Rosella Roselli per il Simplicissimus

Mi piacerebbe avere la capacità di commentare in maniera ragionata e analitica l’ultimo rapporto di Bankitalia sui bilanci delle famiglie italiane. Ma pur essendo, come mi informa il viceministro Martone, una sfigata (oltretutto non ho neanche mai terminato il mio corso di laurea, quindi credo che potrei essere considerata anche un’asina), vorrei parlarne lo stesso. Dall’indagine della Banca d’Italia emerge che la ricchezza complessiva del nostro Paese sta concentrandosi nelle mani del 10% della popolazione per circa il 46% . Il rimanente 54% per cento resta per ora ai cittadini che possiedono una casa e hanno ancora una fonte di reddito. Mi fermo subito coi numeri, non essendo mai stata molto brava in matematica. Immagino ci sia da mettere in conto la schiera foltissima di indigenti dichiarati, nullatenenti presunti ed evasori totali dotati di prestanome il cui numero è difficile quantificare.

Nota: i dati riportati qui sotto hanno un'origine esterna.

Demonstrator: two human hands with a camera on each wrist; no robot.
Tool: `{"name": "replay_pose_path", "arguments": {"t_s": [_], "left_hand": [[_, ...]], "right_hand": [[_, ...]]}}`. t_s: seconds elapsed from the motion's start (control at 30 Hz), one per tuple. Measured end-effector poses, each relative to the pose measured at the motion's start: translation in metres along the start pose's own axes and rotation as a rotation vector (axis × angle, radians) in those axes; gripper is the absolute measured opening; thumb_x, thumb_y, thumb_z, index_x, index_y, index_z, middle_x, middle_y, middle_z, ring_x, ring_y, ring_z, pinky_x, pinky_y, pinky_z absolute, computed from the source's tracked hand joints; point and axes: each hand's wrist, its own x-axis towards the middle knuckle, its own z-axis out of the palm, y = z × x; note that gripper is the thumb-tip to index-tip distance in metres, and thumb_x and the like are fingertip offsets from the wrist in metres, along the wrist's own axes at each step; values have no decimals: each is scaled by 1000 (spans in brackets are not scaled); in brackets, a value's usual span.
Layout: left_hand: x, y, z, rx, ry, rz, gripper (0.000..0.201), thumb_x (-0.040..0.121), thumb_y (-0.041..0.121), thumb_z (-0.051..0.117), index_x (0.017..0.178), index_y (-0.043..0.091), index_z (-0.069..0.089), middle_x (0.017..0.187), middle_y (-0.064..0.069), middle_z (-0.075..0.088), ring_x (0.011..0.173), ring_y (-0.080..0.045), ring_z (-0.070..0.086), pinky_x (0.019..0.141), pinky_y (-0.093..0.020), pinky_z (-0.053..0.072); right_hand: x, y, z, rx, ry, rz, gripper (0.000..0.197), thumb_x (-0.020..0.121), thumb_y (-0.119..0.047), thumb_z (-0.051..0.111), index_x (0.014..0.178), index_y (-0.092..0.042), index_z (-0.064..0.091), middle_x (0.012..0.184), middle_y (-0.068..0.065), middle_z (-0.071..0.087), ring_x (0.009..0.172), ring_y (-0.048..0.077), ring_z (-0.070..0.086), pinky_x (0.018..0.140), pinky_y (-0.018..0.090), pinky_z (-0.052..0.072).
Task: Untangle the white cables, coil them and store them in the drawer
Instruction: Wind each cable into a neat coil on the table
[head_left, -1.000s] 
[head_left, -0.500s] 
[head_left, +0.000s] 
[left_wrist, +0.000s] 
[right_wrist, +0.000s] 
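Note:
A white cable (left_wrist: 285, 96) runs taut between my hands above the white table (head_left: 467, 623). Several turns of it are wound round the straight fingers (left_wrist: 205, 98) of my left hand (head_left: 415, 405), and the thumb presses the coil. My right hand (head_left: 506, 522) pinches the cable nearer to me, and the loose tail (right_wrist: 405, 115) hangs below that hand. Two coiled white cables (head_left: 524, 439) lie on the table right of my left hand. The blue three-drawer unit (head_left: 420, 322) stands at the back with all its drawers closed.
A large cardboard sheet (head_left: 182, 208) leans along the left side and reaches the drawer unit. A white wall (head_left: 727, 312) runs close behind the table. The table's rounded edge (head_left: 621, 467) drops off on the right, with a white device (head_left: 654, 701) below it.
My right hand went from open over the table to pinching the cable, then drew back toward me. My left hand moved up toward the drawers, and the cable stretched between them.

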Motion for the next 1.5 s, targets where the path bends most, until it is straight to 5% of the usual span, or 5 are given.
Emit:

Resta però un fetta consistente di persone che la sfangano riducendo risparmi e consumi e aumentando il proprio indebitamento, cosa che credo avvenga, in barba all’ottimismo dei nostri ultimi due presidenti del consiglio, per disperazione e per dovere di sopravvivenza.

Come dicevo me la sono sempre cavata male con i calcoli. Ho preferito maneggiare emozioni e stati d’animo e sogni e speranze, avendo come unica misura il valore della loro realizzazione. E, al netto delle cifre, resta l’amara sensazione di esserne stati privati, nel tempo, almeno in parte.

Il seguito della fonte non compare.